GPU execution question

Hello, I am trying to get acquainted with CUDA before changing any of my existing code to use GPU-acceleration. I started that process by buying a mediocre card (GTX-550 Ti) and writing a simple code that I thought would load the GPU and let me watch it’s temperature over time and also compare its performance to a CPU-only program. The code I wrote defines a 3D image and has the GPU do some meaningless calculations on each pixel of the image. I print the value before and after sending the image to the GPU. I also added a loop both on the CPU and GPU side to ensure a high degree of loading. What I’ve noticed is that over time the device code seems to stop executing.
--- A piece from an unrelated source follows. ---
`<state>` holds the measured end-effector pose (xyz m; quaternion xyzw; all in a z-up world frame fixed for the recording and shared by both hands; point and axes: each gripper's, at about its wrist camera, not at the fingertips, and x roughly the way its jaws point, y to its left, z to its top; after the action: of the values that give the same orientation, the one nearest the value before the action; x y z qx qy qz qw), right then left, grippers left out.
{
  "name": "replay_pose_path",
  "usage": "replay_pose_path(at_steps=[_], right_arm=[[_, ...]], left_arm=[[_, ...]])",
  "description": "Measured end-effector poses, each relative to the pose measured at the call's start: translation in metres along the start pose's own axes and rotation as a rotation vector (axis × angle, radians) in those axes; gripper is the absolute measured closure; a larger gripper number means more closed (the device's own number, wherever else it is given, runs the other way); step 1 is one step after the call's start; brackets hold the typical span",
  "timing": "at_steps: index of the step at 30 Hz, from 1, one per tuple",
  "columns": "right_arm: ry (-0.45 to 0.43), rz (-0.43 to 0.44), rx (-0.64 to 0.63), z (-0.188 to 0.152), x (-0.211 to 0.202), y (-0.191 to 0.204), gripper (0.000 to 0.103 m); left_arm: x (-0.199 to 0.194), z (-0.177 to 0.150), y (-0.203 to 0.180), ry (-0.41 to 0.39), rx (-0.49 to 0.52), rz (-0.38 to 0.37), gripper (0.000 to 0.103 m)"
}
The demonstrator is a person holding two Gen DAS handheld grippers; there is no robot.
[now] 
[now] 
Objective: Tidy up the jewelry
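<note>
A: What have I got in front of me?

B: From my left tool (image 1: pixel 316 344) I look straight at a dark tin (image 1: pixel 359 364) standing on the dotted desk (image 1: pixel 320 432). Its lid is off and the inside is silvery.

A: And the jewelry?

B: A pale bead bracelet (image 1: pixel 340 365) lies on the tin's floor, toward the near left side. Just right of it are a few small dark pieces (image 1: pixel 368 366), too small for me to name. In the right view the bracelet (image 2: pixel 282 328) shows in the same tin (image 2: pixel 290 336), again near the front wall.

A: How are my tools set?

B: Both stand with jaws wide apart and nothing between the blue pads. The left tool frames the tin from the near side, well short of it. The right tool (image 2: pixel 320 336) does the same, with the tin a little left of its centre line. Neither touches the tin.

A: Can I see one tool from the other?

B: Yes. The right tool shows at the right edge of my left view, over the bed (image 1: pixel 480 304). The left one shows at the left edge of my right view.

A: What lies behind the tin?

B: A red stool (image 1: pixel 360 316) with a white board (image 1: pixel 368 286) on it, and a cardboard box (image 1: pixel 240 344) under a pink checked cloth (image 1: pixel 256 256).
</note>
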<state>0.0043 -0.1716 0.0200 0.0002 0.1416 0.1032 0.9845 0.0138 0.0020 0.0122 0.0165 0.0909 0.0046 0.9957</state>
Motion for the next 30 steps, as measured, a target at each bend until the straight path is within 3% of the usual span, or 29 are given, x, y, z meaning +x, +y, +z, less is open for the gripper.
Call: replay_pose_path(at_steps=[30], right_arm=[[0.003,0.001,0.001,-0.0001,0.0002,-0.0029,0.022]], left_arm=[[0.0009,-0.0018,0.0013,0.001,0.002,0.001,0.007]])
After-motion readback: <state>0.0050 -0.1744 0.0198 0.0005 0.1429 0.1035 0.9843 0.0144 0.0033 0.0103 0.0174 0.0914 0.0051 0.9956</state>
For example, the value of a pixel will be calculated correctly for the first 200-or so iterations of the CPU loop but then will not change from the initialization value.

Also, I have noticed that my computer freezes during device execution and un-freezes during CPU execution. For example, if I type during device execution, the letters will not appear until the current device code terminates.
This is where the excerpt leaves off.